Exercise aim:
Your copy should contain exactly the lines from the one that holds "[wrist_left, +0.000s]" through the end of the material, reproduced as written, with no pictures.
• • •
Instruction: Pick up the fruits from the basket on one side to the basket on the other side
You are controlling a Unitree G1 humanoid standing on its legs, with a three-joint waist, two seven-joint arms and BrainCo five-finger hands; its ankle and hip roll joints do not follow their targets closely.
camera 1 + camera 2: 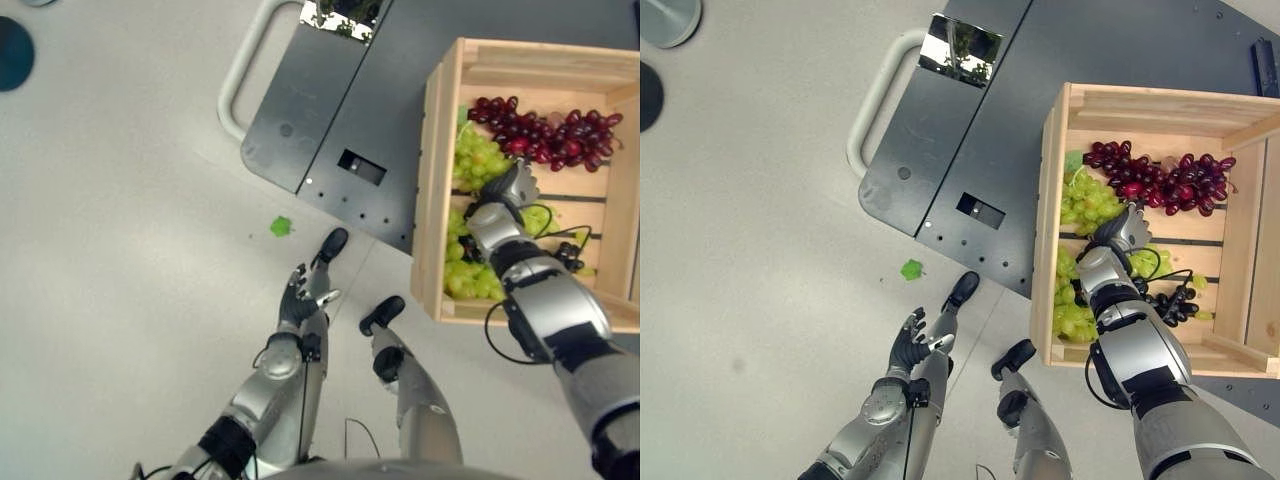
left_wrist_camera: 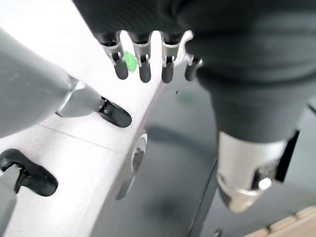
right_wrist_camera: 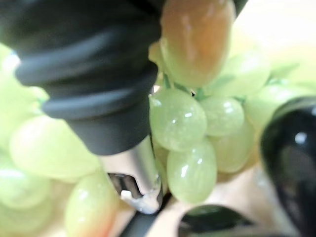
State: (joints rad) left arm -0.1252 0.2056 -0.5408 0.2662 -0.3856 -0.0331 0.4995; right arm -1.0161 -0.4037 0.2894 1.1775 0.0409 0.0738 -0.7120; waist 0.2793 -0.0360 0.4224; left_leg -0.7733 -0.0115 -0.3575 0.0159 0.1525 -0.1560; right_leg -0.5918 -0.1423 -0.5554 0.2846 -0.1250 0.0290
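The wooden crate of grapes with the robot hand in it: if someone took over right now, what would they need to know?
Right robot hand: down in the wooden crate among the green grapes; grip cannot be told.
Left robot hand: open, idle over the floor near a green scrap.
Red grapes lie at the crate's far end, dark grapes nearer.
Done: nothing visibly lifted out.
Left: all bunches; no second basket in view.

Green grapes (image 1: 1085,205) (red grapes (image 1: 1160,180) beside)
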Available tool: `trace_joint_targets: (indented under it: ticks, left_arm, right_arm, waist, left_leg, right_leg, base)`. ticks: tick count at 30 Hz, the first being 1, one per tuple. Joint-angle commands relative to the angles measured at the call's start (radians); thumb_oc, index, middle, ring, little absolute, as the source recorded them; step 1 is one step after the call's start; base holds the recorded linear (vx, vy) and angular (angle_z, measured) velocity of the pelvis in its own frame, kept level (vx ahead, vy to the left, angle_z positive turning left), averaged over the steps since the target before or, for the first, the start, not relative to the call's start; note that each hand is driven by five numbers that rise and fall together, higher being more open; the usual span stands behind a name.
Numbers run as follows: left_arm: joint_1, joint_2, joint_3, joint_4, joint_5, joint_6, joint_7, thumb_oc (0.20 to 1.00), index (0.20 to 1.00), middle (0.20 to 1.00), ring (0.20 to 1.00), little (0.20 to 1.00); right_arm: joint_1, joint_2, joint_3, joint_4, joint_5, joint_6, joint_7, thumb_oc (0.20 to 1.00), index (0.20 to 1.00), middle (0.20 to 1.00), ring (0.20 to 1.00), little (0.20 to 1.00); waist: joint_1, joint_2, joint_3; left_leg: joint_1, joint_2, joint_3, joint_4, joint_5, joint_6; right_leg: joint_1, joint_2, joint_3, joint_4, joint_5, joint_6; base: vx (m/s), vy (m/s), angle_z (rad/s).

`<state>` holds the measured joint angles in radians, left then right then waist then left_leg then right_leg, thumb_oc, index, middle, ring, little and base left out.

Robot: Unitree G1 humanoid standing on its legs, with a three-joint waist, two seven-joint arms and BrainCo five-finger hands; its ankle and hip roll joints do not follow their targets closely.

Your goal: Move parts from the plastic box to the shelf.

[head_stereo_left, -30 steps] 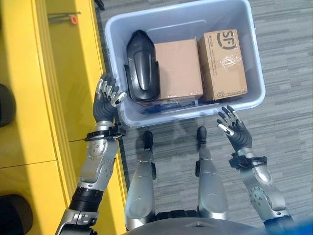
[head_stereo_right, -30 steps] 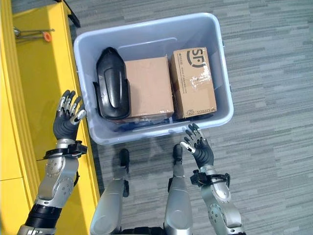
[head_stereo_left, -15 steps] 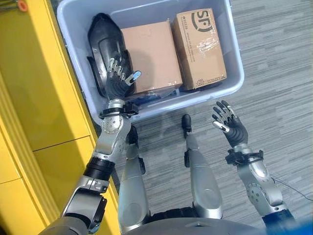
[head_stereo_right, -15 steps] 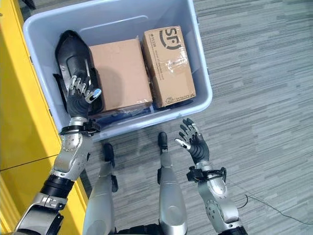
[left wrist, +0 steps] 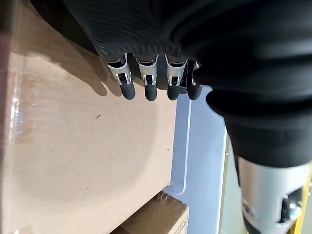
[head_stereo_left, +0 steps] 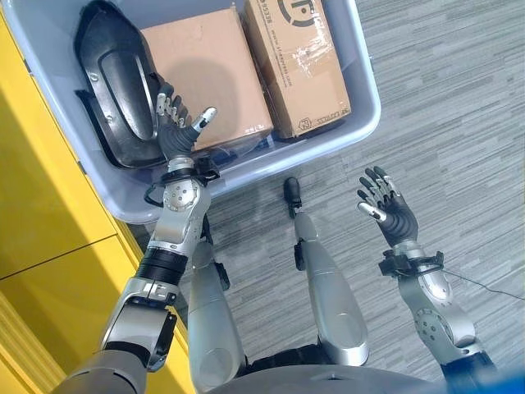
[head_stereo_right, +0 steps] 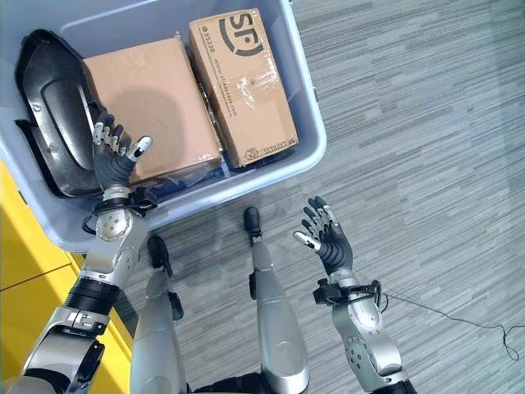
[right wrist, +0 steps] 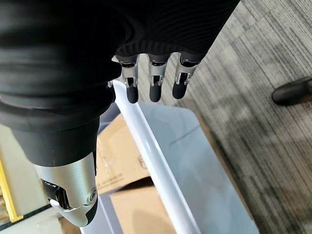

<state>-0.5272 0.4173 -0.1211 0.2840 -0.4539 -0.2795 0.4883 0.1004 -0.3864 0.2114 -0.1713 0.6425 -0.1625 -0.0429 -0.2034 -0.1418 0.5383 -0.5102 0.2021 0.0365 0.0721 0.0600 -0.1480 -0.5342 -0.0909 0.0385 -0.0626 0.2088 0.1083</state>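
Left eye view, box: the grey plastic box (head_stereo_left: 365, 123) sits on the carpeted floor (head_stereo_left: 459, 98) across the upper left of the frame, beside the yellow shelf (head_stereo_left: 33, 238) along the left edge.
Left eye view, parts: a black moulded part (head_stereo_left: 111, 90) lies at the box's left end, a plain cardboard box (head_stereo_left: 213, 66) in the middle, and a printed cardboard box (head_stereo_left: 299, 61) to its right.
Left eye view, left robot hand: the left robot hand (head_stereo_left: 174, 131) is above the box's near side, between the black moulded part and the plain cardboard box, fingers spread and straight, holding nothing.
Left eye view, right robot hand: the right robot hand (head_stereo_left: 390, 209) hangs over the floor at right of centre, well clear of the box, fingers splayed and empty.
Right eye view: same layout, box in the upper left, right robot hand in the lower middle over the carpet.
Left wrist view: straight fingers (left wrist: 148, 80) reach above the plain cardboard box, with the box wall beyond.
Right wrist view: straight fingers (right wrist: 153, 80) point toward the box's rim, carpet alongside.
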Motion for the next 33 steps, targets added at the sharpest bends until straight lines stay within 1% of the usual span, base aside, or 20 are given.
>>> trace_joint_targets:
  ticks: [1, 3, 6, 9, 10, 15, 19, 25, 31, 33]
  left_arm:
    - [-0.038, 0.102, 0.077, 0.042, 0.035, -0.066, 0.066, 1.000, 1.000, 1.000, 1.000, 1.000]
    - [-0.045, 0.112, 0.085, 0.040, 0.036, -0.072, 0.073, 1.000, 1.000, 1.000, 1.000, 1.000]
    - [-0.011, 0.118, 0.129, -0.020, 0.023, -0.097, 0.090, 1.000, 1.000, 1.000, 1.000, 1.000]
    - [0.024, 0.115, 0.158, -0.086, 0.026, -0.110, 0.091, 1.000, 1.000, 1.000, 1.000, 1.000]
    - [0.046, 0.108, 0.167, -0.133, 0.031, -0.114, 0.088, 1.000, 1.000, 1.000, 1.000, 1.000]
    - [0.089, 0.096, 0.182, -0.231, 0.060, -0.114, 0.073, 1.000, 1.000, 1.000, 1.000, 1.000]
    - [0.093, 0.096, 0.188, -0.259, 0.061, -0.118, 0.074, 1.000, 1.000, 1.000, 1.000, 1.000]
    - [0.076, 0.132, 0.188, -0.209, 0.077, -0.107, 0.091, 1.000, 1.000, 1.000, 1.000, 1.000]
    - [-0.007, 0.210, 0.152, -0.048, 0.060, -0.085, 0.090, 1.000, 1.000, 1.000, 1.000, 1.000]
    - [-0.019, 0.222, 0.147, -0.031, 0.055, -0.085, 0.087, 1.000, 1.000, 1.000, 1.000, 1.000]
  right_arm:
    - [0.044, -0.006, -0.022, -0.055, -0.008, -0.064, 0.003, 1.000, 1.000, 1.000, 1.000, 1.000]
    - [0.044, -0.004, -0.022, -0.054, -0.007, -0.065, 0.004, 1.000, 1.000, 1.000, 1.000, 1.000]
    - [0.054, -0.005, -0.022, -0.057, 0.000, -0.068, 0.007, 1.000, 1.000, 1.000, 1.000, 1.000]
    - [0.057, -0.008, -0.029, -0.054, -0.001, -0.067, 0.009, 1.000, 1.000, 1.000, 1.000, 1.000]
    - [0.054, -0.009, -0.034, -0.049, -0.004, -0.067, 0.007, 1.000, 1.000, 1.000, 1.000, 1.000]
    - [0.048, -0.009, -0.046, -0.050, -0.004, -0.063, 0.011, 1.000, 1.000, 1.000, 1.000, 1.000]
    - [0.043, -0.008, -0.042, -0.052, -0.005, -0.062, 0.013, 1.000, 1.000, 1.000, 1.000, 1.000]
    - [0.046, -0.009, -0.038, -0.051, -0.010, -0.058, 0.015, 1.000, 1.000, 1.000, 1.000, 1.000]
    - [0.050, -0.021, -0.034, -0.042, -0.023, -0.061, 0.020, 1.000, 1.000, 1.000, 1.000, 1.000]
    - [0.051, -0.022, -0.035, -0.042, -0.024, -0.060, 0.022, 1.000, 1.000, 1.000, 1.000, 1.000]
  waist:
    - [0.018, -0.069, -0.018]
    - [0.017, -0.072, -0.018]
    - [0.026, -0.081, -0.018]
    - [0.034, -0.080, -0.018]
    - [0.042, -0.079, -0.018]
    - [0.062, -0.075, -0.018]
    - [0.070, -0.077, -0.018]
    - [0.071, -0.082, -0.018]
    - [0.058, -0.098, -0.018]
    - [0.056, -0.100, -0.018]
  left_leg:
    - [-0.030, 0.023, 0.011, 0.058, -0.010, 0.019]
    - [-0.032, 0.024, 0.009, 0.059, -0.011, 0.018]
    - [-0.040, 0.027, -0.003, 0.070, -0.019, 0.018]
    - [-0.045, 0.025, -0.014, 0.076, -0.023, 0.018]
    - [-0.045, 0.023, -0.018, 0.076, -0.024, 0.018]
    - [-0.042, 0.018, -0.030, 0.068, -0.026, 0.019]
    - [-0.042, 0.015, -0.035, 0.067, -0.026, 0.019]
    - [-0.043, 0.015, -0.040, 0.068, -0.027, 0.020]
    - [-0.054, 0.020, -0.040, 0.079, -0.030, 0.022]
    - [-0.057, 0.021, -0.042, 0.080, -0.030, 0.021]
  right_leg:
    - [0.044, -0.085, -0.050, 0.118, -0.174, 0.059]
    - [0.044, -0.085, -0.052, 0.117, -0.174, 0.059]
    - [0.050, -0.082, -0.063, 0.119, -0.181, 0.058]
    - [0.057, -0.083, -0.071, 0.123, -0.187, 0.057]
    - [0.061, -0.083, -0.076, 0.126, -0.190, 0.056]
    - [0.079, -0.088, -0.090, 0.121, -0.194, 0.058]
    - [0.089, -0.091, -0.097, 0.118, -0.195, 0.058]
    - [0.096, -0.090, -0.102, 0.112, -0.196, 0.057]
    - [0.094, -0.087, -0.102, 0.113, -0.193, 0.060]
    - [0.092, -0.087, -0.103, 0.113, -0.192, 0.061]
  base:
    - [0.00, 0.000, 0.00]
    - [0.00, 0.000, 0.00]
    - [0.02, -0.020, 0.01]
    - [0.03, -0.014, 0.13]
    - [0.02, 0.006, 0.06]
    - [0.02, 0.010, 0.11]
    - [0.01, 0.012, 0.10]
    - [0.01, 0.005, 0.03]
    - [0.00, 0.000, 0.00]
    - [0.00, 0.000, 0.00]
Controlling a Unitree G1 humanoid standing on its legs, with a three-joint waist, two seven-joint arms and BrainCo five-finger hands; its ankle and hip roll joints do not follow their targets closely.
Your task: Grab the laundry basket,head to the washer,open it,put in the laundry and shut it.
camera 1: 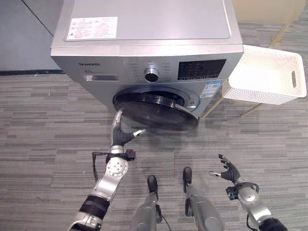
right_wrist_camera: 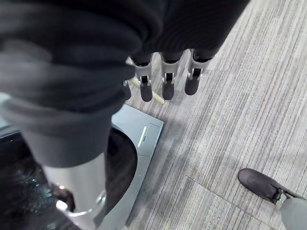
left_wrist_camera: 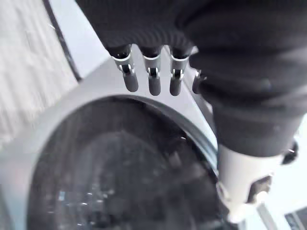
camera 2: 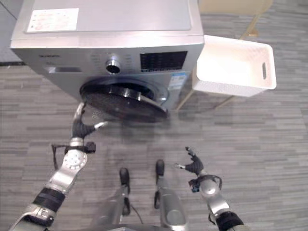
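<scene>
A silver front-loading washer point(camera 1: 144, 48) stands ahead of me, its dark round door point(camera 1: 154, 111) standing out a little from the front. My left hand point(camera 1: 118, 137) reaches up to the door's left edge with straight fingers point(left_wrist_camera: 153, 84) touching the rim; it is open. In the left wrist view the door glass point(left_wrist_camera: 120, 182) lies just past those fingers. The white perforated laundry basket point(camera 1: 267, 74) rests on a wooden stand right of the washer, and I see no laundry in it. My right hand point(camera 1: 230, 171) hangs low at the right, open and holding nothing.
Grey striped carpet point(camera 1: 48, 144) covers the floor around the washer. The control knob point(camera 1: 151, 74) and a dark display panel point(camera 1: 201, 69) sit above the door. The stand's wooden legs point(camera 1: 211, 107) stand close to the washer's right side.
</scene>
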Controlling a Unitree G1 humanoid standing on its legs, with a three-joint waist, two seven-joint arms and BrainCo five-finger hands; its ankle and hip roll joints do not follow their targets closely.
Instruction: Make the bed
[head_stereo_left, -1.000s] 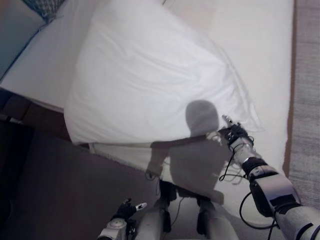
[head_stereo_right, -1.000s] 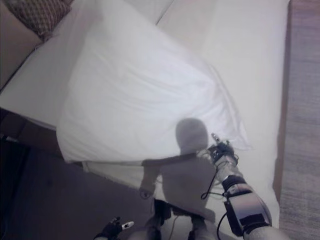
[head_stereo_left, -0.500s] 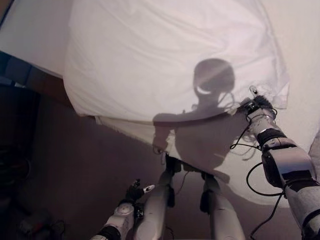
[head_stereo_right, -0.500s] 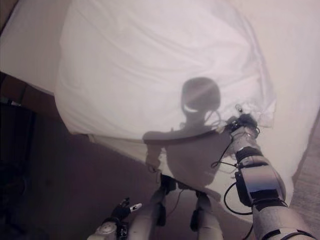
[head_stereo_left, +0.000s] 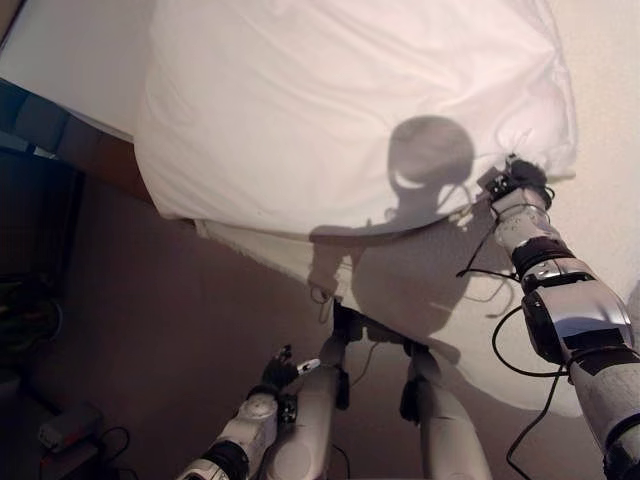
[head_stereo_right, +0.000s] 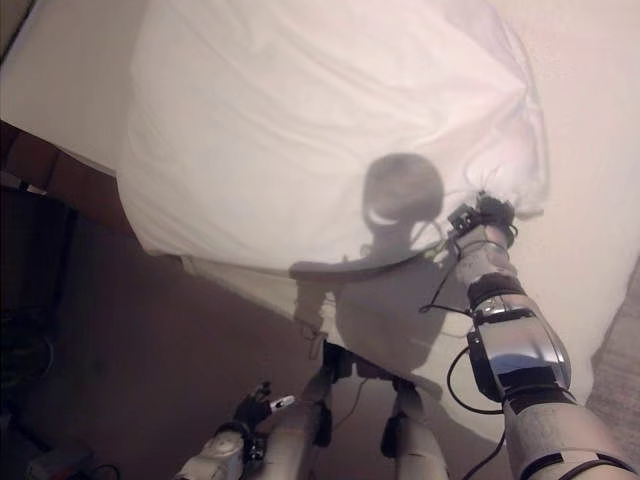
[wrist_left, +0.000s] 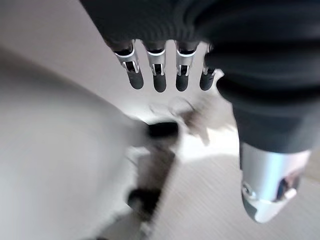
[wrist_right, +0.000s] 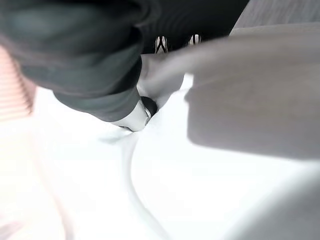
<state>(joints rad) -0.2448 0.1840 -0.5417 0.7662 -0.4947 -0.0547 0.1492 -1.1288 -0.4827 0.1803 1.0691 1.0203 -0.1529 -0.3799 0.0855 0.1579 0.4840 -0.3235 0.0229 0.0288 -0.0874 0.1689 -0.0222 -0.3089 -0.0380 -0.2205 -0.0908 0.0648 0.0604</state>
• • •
Answer below:
[wrist_left, +0.000s] 
[wrist_right, +0.000s] 
<state>(joints rad) -0.2448 0.1840 -0.5417 0.7662 -0.4947 -0.0547 0.1492 -1.1288 -0.4827 0.1803 1.0691 1.0203 -0.1529 -0.3799 0.0855 0.1579 0.4840 -0.3235 0.0229 0.0288 -0.0874 0.1689 -0.0222 -0.3089 -0.0380 -0.2205 -0.0908 0.0648 0.0604</state>

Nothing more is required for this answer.